§ **Work instructions**: Using the records below, output the stretch that opens with the line containing "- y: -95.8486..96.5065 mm" and closes with the line containing "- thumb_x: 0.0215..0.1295", exactly and including both lines, with nothing more.

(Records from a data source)
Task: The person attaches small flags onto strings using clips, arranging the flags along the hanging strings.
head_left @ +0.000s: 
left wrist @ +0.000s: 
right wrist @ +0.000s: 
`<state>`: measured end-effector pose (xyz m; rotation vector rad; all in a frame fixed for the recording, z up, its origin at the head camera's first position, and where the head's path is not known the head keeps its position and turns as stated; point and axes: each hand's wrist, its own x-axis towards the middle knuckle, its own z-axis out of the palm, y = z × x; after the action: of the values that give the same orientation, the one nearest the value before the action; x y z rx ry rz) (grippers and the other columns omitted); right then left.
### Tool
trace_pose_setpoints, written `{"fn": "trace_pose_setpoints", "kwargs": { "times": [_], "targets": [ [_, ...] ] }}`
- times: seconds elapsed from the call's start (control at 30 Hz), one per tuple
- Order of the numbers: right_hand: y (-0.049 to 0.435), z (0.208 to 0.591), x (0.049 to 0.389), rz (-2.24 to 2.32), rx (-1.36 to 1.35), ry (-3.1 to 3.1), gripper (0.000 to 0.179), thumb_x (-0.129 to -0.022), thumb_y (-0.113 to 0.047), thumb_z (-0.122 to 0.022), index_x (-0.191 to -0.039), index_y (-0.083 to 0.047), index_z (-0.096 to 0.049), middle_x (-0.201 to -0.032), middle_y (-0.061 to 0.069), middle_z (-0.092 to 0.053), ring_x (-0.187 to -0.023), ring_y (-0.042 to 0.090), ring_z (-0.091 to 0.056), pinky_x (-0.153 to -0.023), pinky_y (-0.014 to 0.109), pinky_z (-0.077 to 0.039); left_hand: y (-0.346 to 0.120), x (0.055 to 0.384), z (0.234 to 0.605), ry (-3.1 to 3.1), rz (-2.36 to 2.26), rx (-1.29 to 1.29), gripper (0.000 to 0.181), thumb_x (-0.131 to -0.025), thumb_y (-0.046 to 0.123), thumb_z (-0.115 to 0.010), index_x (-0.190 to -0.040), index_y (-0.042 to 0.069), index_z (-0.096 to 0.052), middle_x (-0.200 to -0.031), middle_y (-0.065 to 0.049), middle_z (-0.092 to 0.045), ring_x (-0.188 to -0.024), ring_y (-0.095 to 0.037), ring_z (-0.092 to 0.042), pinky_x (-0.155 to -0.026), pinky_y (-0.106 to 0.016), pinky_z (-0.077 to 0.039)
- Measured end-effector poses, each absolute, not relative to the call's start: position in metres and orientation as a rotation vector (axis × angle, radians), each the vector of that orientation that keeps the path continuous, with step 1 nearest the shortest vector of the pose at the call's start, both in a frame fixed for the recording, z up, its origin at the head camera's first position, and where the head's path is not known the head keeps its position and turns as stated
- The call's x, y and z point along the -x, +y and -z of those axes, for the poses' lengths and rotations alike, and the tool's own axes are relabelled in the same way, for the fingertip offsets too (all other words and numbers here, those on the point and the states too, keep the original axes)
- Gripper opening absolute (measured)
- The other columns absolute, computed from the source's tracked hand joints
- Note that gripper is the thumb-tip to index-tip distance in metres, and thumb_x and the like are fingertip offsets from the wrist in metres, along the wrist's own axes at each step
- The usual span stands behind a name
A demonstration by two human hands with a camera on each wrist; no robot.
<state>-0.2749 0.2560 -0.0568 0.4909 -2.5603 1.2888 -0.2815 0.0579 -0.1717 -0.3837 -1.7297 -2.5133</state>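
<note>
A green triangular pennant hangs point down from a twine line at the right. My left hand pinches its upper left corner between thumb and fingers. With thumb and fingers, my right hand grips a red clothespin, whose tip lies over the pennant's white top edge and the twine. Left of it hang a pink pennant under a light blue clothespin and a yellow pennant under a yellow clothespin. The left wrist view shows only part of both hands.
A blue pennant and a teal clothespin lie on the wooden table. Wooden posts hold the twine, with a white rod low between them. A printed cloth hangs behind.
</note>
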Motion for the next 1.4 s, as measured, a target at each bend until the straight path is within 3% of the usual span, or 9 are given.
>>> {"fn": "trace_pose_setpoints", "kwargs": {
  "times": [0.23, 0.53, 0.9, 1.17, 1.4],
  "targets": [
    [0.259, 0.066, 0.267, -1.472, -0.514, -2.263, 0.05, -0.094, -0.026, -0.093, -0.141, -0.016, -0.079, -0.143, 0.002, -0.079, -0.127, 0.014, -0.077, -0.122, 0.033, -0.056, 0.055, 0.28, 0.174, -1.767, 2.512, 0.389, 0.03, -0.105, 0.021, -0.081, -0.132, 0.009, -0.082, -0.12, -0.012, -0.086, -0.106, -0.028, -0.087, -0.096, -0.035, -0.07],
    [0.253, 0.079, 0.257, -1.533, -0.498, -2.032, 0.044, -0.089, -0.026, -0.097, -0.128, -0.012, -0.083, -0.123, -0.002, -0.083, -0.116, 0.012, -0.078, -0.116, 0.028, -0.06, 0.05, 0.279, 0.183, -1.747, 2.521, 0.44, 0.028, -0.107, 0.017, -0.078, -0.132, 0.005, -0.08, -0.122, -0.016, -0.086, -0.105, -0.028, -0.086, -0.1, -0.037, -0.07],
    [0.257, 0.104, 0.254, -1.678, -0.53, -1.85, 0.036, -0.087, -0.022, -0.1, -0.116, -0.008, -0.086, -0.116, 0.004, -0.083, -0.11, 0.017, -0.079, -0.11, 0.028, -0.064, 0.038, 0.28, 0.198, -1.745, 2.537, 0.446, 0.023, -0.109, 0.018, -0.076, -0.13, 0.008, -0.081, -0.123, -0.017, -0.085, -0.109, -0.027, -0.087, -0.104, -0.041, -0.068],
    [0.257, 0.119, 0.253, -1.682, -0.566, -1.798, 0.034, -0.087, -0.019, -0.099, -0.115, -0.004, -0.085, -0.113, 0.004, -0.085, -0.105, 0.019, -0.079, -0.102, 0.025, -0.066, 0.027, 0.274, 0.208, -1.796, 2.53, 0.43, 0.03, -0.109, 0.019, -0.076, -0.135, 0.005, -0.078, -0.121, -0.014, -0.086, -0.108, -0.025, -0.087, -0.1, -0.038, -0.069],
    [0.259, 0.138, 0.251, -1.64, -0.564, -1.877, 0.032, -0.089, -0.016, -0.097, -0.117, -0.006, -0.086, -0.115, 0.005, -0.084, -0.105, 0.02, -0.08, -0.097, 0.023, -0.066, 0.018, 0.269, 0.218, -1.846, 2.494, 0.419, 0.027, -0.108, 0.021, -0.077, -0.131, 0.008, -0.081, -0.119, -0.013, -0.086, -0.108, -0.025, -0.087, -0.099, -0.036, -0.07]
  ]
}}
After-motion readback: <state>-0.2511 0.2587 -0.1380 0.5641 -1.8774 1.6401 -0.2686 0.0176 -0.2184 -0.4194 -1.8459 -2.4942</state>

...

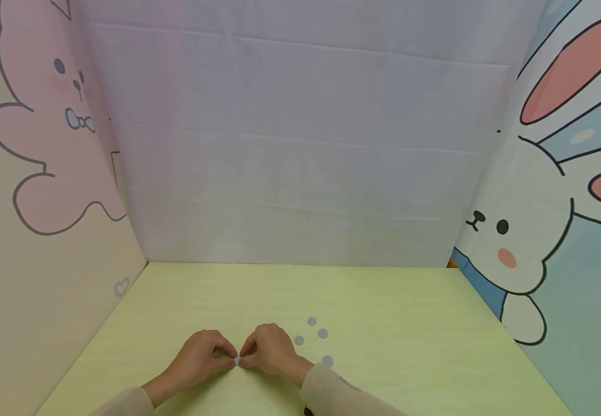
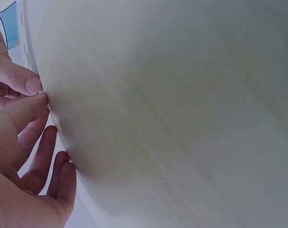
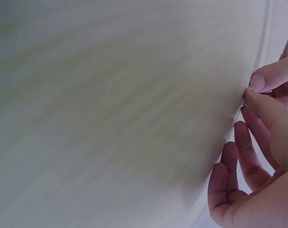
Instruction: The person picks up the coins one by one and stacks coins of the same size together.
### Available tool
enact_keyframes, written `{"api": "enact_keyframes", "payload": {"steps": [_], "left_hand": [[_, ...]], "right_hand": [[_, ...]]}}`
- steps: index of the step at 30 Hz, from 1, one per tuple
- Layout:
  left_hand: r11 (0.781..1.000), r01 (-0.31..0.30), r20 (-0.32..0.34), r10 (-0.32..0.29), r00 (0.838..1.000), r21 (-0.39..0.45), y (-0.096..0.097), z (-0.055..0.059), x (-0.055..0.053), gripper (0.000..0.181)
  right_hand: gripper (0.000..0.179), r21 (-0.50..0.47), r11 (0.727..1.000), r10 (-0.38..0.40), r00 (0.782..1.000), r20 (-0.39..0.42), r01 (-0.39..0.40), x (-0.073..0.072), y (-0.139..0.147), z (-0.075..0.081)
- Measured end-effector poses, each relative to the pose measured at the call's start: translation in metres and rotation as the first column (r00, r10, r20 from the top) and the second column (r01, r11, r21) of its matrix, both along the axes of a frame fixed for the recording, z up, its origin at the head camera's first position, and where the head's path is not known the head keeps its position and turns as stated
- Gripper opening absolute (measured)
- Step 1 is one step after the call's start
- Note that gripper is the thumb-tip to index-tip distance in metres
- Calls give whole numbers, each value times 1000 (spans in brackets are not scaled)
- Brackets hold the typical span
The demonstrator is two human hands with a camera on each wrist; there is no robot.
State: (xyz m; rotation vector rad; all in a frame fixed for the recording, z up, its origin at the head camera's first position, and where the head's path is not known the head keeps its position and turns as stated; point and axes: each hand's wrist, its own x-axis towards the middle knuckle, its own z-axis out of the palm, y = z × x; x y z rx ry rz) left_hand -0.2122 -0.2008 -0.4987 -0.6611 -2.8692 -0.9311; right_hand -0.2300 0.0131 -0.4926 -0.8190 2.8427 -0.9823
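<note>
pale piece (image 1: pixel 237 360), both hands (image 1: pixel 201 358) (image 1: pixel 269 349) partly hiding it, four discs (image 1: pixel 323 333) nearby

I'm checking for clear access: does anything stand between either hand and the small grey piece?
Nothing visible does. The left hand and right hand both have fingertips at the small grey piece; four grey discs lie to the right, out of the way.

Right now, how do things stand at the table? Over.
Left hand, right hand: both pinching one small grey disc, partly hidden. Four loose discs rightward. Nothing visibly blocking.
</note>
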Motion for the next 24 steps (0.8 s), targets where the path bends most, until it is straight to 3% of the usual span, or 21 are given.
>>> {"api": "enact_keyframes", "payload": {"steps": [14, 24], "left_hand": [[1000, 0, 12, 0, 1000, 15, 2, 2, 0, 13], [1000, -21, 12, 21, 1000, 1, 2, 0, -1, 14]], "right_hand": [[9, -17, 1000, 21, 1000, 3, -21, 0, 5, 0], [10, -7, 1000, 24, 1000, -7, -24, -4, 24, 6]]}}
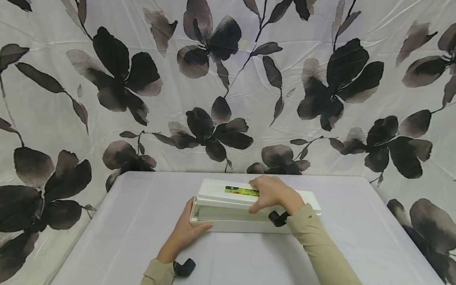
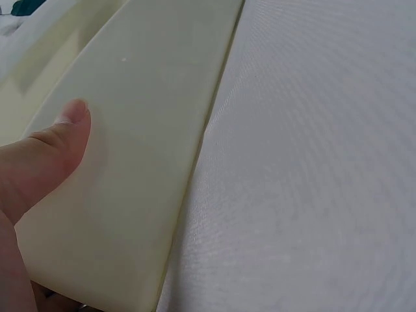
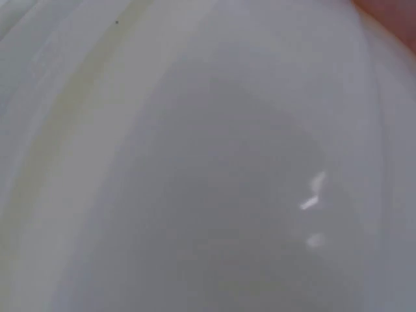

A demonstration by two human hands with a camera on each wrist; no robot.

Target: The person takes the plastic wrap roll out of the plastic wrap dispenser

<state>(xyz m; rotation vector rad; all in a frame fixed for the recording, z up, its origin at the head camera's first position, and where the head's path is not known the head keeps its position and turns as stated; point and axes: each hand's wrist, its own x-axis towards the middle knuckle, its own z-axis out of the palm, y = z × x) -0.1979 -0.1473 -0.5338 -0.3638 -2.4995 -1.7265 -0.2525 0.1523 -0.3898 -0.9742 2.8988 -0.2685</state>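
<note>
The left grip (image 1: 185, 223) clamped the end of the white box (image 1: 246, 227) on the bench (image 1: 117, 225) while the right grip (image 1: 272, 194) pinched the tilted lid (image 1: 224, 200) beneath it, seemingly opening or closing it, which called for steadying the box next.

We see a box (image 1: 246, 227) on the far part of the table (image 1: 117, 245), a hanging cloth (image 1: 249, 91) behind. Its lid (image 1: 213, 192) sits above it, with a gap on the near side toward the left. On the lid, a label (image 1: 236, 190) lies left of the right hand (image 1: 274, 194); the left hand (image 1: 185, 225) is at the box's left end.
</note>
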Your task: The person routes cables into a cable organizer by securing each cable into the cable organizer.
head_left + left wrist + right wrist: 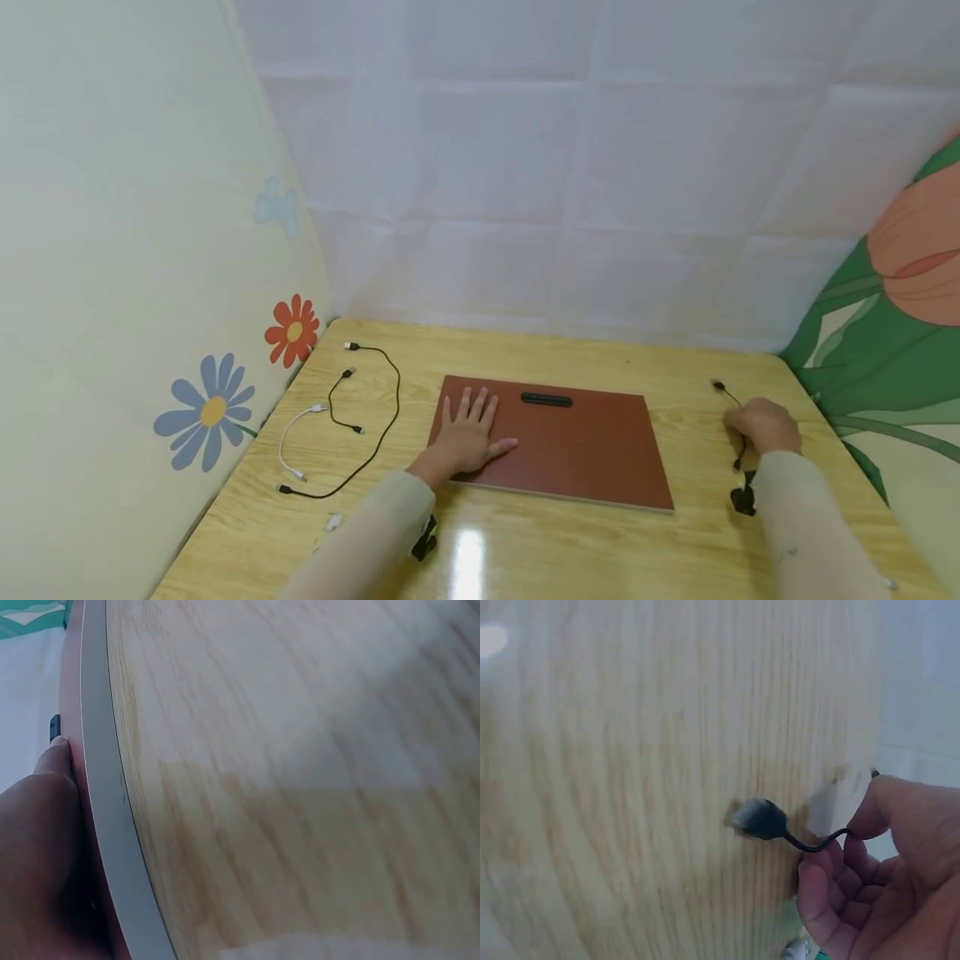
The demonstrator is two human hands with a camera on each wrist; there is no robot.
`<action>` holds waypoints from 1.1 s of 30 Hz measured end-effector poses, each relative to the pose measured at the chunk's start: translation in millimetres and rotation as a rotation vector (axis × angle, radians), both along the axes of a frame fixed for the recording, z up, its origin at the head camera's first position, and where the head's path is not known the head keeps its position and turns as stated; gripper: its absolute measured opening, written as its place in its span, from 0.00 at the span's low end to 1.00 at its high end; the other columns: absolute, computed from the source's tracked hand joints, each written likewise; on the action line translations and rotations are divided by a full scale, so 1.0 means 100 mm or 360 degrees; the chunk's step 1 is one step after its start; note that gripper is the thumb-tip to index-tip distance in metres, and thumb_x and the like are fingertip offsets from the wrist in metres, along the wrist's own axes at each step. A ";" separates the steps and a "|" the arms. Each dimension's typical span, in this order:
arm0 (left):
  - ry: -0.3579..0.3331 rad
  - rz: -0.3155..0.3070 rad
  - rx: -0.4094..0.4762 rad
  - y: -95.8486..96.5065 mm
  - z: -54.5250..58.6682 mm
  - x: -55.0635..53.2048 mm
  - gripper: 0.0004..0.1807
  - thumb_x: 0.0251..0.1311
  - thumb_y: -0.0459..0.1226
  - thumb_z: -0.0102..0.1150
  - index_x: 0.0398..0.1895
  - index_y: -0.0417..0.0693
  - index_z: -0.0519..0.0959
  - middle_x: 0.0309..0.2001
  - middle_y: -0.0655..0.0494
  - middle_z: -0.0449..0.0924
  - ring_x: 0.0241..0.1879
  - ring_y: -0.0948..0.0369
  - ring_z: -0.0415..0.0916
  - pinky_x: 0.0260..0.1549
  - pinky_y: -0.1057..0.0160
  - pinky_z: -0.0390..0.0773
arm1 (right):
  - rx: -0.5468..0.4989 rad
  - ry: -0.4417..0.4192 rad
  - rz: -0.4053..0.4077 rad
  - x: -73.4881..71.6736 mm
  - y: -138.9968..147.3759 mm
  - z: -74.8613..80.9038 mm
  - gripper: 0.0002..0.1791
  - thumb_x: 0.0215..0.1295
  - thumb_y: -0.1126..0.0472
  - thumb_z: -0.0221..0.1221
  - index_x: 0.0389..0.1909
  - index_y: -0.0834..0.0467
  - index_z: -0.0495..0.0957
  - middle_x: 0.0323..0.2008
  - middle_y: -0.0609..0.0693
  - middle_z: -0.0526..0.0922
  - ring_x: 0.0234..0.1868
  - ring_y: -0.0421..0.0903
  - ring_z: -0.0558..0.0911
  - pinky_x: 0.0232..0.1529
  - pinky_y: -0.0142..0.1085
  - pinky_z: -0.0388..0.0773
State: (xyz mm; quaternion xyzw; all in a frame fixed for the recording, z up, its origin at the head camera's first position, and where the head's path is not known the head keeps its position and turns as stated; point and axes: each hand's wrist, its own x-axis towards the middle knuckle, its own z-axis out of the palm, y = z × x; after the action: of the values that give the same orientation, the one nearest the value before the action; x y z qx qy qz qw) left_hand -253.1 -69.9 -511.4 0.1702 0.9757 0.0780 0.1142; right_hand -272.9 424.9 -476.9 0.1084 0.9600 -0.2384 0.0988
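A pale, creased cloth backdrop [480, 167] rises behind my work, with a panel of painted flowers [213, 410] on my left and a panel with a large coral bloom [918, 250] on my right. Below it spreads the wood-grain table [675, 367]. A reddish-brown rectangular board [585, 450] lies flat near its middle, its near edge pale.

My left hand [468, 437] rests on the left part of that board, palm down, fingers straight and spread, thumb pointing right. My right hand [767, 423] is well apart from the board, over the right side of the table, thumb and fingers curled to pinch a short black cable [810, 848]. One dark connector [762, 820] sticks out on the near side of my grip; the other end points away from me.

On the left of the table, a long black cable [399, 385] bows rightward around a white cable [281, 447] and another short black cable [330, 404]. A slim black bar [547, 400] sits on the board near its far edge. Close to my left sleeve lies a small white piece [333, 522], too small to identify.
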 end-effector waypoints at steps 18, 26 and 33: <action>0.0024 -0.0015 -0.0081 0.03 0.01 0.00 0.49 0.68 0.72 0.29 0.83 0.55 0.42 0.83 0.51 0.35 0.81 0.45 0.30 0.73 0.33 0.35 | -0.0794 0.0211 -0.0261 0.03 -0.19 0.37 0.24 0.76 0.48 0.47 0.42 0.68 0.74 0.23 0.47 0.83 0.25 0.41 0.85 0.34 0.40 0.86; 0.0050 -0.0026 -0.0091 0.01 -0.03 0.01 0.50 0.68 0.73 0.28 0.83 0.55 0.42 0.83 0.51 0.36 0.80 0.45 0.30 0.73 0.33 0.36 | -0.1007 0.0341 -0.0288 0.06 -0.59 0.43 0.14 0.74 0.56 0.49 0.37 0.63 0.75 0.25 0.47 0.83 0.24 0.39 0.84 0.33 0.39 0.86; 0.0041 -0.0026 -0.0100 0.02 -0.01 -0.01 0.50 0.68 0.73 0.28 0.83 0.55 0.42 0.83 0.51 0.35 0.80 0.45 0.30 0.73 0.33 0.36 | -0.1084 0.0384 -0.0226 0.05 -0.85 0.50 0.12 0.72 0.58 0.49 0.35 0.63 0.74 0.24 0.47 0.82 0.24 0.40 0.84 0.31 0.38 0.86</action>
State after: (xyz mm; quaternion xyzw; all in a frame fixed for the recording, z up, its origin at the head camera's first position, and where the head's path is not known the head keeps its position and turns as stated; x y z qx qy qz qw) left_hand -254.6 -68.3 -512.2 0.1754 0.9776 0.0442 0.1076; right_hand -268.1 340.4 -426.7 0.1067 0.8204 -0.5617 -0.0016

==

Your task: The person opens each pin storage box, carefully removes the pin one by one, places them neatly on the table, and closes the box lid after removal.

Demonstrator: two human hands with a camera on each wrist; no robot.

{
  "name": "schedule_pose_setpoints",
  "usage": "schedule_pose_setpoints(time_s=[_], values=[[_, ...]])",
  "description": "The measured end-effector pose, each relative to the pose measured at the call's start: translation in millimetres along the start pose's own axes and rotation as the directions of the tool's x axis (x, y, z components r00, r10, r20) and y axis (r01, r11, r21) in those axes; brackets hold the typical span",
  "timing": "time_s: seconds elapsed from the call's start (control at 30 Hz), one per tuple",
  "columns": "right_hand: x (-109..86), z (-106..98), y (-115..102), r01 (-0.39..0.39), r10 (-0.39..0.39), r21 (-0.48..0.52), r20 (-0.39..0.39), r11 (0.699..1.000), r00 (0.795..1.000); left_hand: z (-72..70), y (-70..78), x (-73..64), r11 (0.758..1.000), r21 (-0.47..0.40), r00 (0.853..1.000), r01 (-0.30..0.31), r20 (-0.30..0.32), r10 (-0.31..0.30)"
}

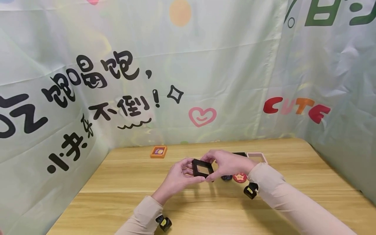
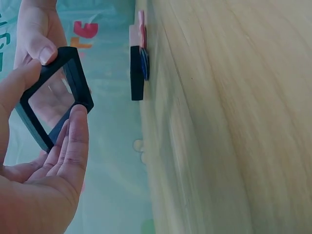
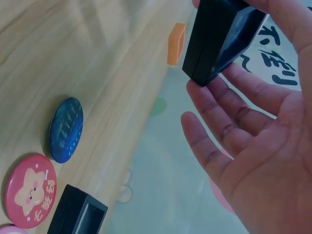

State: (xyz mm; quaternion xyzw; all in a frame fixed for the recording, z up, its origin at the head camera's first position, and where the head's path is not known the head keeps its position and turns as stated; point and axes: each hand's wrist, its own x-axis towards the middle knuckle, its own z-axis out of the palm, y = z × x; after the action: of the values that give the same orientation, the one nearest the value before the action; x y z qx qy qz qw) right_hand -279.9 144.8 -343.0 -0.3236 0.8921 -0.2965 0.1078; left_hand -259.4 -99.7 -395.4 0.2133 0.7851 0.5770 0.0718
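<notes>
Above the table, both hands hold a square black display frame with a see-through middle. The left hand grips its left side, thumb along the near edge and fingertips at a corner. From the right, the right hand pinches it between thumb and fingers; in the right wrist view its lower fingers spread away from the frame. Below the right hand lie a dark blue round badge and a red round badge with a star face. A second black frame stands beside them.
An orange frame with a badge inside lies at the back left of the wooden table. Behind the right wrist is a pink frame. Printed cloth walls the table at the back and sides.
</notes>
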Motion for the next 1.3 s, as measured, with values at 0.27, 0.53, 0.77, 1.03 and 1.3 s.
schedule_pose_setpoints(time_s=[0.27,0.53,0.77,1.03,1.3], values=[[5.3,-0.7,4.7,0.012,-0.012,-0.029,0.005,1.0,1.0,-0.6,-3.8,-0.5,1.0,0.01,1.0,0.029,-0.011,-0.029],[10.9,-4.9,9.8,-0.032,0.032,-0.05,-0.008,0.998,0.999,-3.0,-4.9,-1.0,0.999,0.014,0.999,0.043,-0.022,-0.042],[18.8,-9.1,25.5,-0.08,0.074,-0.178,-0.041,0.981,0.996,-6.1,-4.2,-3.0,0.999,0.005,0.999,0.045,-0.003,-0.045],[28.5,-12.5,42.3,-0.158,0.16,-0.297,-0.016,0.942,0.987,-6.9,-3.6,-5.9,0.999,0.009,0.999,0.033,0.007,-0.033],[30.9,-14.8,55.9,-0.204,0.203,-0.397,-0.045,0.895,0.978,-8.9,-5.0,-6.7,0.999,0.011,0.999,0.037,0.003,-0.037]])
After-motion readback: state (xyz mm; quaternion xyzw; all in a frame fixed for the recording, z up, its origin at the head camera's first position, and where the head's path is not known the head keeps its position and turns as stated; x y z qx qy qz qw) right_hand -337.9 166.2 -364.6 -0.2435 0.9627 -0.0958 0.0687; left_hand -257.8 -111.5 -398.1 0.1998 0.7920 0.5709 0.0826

§ **Answer space**:
  - y: -95.8486..96.5065 mm
  - z: -54.5250..58.6682 mm
  - x: -55.0635..53.2048 mm
  - gripper: 0.0004..0.1807
  - thumb_x: 0.0251..0.1311
  - thumb_y: -0.0459..0.1226
  - thumb_z: -0.0102..0.1150
  - index_x: 0.0398..0.1895
  - index_y: -0.0417..0.0693
  - index_z: -0.0519..0.0959
  - middle_x: 0.0309..0.2001
  - middle_y: -0.0655..0.0494
  - middle_z: -0.0449..0.0924
  - ring_x: 0.0241..0.1879
  - ring_y: -0.0948..0.0369
  - ring_z: -0.0415..0.0916
  - pinky_x: 0.0260..0.1549
  - pinky_y: -0.1057..0.0160
  - pinky_z: -0.0390..0.0773
arm1 (right):
  - rx: -0.5468..0.4989 rad
  - ry: -0.4417..0.4192 rad
  - rz: -0.4053..0.4077 rad
  - x: -73.4881..71.6736 mm
  - y: -138.9968..147.3759 mm
  - z: -74.8613..80.9038 mm
  - gripper: 0.0002..0.1791
  - thumb_x: 0.0215..0.1295

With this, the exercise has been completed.